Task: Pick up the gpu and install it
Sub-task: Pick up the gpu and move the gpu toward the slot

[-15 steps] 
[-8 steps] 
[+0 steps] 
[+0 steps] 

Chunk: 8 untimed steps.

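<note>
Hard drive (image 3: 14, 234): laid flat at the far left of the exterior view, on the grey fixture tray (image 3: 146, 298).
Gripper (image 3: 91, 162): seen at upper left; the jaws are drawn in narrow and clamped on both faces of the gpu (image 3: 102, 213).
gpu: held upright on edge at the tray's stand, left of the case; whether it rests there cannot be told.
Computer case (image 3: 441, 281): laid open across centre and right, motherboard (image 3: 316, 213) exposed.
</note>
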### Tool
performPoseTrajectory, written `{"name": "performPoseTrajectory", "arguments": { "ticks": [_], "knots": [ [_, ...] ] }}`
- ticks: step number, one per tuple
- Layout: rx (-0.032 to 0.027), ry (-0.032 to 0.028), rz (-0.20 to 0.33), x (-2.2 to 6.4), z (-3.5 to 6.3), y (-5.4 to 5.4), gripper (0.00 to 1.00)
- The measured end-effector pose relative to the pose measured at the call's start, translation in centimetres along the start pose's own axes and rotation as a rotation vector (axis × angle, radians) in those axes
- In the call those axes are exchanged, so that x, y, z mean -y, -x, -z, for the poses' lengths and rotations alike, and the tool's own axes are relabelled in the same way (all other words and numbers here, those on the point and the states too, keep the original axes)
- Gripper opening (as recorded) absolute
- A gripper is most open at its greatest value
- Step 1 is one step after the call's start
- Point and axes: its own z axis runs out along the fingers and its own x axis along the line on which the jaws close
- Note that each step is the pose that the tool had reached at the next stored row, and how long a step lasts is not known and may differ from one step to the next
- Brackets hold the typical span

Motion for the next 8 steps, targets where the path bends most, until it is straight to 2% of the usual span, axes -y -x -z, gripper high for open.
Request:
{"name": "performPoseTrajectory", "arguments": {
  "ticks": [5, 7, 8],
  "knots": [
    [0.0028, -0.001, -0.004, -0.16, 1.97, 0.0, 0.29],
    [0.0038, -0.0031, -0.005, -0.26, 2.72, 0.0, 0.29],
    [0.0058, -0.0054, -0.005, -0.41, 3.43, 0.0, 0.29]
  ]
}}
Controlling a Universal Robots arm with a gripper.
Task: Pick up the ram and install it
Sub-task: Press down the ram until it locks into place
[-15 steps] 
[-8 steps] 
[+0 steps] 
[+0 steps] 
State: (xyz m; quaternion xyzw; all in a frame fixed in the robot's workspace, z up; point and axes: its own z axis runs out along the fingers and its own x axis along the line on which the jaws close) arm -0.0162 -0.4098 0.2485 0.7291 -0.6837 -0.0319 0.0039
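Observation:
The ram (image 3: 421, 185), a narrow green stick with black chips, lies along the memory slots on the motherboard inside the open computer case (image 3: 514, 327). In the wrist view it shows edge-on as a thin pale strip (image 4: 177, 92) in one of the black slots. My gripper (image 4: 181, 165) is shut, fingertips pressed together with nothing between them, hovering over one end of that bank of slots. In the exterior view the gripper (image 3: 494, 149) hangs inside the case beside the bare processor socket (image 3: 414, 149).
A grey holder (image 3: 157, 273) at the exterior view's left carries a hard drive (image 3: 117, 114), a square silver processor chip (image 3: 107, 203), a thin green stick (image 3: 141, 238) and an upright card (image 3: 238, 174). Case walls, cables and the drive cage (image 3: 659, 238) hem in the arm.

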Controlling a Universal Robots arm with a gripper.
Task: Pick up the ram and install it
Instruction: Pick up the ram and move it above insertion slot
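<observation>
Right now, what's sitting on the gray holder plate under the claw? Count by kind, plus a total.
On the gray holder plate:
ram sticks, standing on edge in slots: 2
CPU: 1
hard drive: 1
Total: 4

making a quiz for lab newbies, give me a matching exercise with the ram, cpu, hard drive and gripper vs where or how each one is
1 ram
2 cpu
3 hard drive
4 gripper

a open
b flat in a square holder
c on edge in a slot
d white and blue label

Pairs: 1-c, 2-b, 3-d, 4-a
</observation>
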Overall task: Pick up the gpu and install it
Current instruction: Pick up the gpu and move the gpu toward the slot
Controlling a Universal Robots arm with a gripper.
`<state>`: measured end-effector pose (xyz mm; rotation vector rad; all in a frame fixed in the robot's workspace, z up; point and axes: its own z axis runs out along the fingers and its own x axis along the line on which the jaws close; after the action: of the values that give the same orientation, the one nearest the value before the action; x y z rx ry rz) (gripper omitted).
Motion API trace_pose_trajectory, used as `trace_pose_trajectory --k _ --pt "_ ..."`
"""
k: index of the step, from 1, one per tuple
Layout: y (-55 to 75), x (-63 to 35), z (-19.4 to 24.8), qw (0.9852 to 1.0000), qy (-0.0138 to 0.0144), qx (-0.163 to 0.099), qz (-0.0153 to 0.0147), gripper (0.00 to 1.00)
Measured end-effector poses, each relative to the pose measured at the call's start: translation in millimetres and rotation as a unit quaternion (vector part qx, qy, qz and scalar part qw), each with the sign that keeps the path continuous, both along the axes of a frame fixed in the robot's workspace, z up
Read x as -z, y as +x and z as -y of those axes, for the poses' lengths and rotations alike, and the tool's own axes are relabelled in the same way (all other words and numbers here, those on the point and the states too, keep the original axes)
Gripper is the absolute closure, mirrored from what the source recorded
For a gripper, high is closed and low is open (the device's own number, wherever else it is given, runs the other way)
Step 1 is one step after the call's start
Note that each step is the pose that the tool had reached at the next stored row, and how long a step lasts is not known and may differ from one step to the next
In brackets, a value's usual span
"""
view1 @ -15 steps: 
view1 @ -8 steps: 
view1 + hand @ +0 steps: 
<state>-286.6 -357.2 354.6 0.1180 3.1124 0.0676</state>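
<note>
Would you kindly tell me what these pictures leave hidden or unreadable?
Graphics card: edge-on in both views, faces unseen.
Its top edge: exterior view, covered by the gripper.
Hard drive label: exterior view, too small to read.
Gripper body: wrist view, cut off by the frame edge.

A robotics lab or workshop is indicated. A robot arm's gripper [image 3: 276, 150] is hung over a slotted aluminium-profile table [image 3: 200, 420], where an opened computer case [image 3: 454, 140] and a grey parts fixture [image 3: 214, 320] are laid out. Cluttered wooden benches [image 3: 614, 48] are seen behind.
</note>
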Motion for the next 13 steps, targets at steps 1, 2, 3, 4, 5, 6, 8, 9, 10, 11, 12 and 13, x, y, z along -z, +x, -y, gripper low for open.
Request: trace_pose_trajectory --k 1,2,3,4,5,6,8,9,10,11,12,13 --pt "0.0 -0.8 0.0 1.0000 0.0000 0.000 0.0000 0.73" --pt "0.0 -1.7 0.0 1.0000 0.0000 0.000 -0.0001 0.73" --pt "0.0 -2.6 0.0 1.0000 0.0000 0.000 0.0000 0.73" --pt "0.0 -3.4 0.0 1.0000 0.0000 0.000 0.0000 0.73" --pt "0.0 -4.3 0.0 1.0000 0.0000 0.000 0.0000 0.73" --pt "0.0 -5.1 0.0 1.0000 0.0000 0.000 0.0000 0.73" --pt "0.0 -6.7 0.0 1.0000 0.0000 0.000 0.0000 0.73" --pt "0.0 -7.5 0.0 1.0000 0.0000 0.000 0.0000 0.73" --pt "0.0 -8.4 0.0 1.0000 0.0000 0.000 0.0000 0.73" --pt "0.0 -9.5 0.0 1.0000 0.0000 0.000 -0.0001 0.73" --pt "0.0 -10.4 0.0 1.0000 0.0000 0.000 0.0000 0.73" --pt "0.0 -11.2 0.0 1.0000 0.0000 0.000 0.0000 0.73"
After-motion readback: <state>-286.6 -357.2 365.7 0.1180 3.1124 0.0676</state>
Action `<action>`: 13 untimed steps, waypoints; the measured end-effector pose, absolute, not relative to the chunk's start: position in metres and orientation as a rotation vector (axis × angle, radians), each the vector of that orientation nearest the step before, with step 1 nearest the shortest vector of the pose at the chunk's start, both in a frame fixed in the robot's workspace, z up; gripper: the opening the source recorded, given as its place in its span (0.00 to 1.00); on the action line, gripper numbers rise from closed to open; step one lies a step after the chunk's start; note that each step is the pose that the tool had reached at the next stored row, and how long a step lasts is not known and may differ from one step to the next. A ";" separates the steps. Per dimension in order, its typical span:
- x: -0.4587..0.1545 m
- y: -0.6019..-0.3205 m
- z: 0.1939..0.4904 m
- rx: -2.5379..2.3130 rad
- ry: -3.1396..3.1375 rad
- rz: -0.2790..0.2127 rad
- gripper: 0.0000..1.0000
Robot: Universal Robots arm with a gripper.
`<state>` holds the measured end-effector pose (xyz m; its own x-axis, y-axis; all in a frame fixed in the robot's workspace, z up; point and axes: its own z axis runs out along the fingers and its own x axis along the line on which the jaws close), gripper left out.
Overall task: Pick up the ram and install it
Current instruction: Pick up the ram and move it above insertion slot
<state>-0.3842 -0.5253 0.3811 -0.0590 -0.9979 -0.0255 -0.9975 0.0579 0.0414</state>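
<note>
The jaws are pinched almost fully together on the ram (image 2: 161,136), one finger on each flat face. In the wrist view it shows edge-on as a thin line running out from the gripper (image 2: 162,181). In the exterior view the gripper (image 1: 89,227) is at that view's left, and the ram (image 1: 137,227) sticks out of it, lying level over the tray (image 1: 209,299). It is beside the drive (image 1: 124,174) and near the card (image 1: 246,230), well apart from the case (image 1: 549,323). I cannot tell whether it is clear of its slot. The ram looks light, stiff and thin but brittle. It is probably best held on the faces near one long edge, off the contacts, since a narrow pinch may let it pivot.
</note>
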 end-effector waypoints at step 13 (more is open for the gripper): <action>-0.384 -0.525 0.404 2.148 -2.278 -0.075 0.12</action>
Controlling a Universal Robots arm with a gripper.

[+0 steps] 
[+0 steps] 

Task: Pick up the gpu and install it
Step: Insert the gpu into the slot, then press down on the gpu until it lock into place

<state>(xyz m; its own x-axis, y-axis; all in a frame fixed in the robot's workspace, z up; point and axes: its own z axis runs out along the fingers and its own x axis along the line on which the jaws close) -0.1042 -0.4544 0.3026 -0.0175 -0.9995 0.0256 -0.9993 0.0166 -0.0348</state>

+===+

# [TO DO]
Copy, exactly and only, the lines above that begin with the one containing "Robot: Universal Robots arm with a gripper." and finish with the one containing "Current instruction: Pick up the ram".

# [WRITTEN ANSWER]
Robot: Universal Robots arm with a gripper.
`<state>` holds the measured end-effector pose (xyz m; its own x-axis, y-axis; all in a frame fixed in the robot's workspace, z up; point and axes: its own z axis runs out along the fingers and its own x axis along the line on which the jaws close), gripper left out.
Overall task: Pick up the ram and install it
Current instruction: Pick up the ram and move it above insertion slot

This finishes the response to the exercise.